Precisamos, de facto, de mais pessoas?
Num tempo em que se banalizou a ideia de que Portugal necessita de mais pessoas - sobretudo para suprir carências de mão de obra em setores estratégicos - talvez devêssemos parar para colocar a questão de forma mais profunda: será que precisamos, ou precisaremos sempre, de tantas mais pessoas?
Quando observamos o ranking da competitividade internacional, constatamos que vários países europeus com populações significativamente inferiores à portuguesa ocupam lugares de destaque. Dinamarca, Áustria, Suécia ou Suíça são exemplos de pequenas nações que, ainda assim, desenvolveram economias altamente competitivas, baseadas em setores de forte intensidade tecnológica, que geram mais valor com menos pessoas. Estes países demonstram que o sucesso económico não depende inexoravelmente da dimensão populacional, mas sim da sofisticação e produtividade dos seus modelos económicos.
Em Portugal, contudo, o debate em torno da imigração parece ter-se enredado numa narrativa simplista e pouco estratégica. Por um lado, sublinha-se a necessidade de atrair mais trabalhadores imigrantes, frequentemente pouco qualificados, para preencher vagas em setores como a construção, a agricultura ou o turismo. Por outro, discute-se a urgência de controlar e regular os fluxos migratórios.

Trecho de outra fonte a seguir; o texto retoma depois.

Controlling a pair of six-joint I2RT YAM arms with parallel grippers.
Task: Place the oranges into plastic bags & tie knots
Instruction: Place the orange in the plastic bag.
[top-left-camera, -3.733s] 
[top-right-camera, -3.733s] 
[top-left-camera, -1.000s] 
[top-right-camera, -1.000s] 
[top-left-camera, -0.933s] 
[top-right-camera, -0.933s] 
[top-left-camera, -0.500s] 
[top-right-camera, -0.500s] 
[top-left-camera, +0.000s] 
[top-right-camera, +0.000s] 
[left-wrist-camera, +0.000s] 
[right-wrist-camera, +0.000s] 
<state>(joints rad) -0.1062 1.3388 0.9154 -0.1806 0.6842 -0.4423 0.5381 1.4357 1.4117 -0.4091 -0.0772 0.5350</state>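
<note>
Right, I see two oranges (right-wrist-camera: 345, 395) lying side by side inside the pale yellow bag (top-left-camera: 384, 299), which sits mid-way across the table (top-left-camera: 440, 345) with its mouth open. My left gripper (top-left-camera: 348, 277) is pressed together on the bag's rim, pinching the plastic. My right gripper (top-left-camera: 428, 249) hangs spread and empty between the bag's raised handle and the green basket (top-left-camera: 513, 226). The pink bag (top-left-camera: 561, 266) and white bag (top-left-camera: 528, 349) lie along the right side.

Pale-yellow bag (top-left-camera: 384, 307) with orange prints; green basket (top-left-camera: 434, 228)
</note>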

O problema é que esta discussão, na forma como tem vindo a ser conduzida, ignora o ponto essencial: o perfil da nossa economia e, por maioria de razão, o perfil das nossas empresas.
Insistir, até à exaustão, na ideia de que precisamos de mais mão de obra é, em última análise, perpetuar um modelo económico de baixo valor acrescentado, sustentado em trabalho indiferenciado e intensivo. É, de certa forma, aceitar a estagnação.
Naturalmente, não se pode negar a necessidade de trabalhadores na construção civil. No entanto, o verdadeiro desafio deveria ser a industrialização do setor - apostando na pré-fabricação, na modularidade e na digitalização dos processos construtivos - tornando-o mais produtivo e menos dependente da mão de obra intensiva.
Do mesmo modo, é inegável que a agricultura carece de trabalhadores. Mas a prioridade deveria ser a mecanização, a automação e o fortalecimento de cadeias de valor mais sofisticadas, que integrem a transformação alimentar e a exportação de produtos de elevada qualidade e valor.
Quanto ao turismo, um dos motores da economia nacional, é evidente que continuará a necessitar de recursos humanos. Mas não será tempo de repensar o modelo? Apostar na qualificação, na inovação, e na diversificação da oferta, fugindo da armadilha do turismo de massas que, embora volumoso, cria emprego pouco qualificado e de baixa remuneração.
A questão, portanto, não é se precisamos de mais pessoas. É, antes, se queremos continuar a precisar. O caminho sustentável para Portugal passa, inevitavelmente, por investir na qualificação do tecido empresarial, na inovação tecnológica e na capacidade de criar mais valor com menos recursos. Se é viável em países pequenos e altamente desenvolvidos, é viável também em Portugal.
Não devemos, pois, aceitar como destino o que pode e deve ser uma escolha.